“Be resolved to hold fast to my daaman” – Part 3

 

To fulfill all that is ordained, I work, and this work releases the tremendous force that stamps my advent. The impact of this force on groping humanity is an awakening, in general, and the realization of Self, in particular.

Work has a charm of its own when the forces of opposition are faced and eventually overcome. For the present, I face the dark cloud, and yet, I continue to do my work ceaselessly. Besides this, I have to do many things. I have, for instance, to see to the arrangements for the sahavas and shall also have to give sahavas to hundreds of my followers.

But how difficult it is to overcome all hindrances and complete the work in hand when there are distractions to be reckoned with. The pain in my hip joint, for example, is just one of the many distractions that I must endure while doing my work. If this pain should vanish or even lessen to some extent, my work will be fulfilled, in spite of the onslaught of the dark cloud that threatens to jeopardize fulfillment.

Just as I am now quite incapable of doing many physical things unaided, in spite of an otherwise healthy body, I may, at the time of the impending crisis, become even mentally helpless, but without being mentally deranged in the least.

You may then not be able to continue to hold on to my daaman because circumstances will seemingly justify your letting it go. I am infinitely merciful, and so repeat the same theme again and again, so that you may remember my words and try your best to cling to me. For example, in a sudden and terrifying earthquake any man, in the blind hope of saving his life, is likely to run, forgetting in an instant his family and all his possessions, and thus forsake them before he realizes what he has done.
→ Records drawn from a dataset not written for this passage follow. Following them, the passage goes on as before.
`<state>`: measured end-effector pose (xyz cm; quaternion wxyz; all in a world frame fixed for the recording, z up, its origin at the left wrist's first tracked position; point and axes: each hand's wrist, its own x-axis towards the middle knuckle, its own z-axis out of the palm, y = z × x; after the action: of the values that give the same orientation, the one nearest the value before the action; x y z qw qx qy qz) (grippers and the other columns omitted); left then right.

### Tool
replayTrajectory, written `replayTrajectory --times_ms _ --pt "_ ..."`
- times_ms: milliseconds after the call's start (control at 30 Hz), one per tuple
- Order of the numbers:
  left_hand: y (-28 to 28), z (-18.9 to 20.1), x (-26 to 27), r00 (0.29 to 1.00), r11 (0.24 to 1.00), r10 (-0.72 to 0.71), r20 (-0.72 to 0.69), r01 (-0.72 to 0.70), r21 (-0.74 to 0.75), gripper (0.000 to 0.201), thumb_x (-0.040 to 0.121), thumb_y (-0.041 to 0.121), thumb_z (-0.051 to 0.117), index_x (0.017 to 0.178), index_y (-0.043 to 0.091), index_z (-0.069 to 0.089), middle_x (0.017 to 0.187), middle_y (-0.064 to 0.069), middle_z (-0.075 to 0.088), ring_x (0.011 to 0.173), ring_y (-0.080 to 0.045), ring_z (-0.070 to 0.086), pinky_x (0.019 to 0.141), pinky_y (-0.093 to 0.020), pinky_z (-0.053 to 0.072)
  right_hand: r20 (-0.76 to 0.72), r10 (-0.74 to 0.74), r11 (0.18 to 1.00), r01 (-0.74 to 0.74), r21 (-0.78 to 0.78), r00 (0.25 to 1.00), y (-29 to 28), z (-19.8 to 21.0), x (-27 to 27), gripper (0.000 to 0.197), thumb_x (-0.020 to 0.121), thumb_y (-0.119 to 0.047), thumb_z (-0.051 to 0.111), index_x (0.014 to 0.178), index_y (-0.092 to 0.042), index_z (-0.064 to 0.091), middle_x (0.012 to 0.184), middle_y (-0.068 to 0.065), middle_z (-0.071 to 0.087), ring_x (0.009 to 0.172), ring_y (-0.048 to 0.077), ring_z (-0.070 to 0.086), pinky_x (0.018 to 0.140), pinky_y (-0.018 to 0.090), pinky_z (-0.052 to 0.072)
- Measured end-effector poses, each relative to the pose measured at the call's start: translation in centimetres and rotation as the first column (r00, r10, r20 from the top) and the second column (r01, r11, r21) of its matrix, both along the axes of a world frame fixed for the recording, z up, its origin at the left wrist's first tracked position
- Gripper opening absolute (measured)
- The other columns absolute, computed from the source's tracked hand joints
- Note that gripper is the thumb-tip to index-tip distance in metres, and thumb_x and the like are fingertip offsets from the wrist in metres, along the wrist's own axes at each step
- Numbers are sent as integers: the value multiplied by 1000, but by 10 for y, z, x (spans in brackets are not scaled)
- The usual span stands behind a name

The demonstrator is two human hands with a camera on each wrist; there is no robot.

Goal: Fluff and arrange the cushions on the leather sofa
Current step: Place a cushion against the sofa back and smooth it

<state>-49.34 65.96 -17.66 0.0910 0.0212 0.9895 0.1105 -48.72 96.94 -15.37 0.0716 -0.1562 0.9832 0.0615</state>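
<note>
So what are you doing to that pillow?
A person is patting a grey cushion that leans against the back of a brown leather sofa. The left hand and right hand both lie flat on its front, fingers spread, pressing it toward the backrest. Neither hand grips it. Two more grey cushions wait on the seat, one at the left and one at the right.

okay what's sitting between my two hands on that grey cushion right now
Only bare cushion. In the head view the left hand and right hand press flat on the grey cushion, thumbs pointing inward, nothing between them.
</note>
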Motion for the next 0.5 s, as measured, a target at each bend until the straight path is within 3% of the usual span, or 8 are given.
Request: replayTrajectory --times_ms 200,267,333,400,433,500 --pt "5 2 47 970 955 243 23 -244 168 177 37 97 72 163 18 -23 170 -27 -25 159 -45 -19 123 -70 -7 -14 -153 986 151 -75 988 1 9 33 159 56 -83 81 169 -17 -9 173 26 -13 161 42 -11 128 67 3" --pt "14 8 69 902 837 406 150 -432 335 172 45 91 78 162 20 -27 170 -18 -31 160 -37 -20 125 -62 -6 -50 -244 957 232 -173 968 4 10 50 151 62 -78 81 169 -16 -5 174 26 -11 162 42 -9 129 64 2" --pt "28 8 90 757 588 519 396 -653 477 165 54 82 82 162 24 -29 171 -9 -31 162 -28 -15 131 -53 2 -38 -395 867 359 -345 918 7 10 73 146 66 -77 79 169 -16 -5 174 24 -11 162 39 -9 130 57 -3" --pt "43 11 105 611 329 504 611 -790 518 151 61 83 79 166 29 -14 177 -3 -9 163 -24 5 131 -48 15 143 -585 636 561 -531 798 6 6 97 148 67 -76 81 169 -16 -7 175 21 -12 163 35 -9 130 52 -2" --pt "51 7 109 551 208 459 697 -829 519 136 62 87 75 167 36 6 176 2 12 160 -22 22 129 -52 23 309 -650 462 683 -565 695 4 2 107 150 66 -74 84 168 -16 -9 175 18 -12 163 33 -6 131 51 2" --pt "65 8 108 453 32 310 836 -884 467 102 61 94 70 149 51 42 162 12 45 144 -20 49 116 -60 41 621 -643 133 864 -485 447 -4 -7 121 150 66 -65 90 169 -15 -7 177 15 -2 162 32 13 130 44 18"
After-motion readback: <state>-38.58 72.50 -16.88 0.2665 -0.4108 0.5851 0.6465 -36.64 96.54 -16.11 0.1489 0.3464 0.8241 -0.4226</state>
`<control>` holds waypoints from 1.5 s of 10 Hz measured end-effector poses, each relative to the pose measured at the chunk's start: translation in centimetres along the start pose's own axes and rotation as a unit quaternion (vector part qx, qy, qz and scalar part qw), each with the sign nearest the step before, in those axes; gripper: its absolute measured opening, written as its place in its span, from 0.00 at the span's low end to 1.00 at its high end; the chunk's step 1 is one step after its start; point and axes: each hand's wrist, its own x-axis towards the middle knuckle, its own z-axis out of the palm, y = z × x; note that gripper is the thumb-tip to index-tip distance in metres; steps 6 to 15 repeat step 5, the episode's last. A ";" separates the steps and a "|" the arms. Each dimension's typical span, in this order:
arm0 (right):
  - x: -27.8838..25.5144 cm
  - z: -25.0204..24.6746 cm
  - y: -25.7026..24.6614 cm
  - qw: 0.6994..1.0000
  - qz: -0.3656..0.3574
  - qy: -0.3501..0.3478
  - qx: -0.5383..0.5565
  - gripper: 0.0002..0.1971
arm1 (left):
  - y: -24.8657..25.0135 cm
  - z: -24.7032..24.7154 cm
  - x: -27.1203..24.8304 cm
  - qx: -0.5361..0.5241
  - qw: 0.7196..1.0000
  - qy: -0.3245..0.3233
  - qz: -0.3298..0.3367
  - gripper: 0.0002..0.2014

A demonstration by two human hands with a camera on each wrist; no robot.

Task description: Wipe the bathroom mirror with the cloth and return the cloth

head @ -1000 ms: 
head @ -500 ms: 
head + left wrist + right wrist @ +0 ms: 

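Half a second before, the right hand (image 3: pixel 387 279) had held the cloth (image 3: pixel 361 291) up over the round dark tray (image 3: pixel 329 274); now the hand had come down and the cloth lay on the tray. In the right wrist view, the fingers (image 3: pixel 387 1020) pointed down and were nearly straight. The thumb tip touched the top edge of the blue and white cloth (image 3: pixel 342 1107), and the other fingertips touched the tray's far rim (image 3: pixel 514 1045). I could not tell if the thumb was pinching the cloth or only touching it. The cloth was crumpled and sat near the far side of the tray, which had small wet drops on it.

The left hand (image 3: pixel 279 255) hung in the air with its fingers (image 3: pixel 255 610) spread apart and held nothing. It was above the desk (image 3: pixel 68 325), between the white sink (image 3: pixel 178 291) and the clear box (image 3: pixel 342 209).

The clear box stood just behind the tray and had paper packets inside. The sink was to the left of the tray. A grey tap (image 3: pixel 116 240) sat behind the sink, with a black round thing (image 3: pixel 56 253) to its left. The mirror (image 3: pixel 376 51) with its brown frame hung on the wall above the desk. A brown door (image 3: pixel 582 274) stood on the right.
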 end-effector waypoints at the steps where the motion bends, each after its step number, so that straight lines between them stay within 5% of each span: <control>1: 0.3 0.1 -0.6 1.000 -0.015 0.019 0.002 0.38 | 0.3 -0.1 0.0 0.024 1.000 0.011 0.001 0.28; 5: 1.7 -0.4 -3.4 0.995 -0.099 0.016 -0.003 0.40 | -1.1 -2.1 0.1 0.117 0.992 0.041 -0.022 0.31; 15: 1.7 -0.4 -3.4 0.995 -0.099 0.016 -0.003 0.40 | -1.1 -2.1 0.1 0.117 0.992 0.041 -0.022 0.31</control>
Whatever is to happen will happen. This is the principle, or as I call it, the Law of Must, the law on which universal illusion thrives. It is as if the ready and complete film of illusion, from the beginningless beginning to the endless end, is being projected continually. If it is destined that my daaman should slip from your hands, it will. But it is for me to warn, and for you to remain alert. In illusion, you may die at any moment. The illusory life has no guarantee because no one can know for certain what will happen the very next moment. Except God, everything is illusion. This world and all its affairs are so insubstantial that it is meaningless even to say that they have no substance!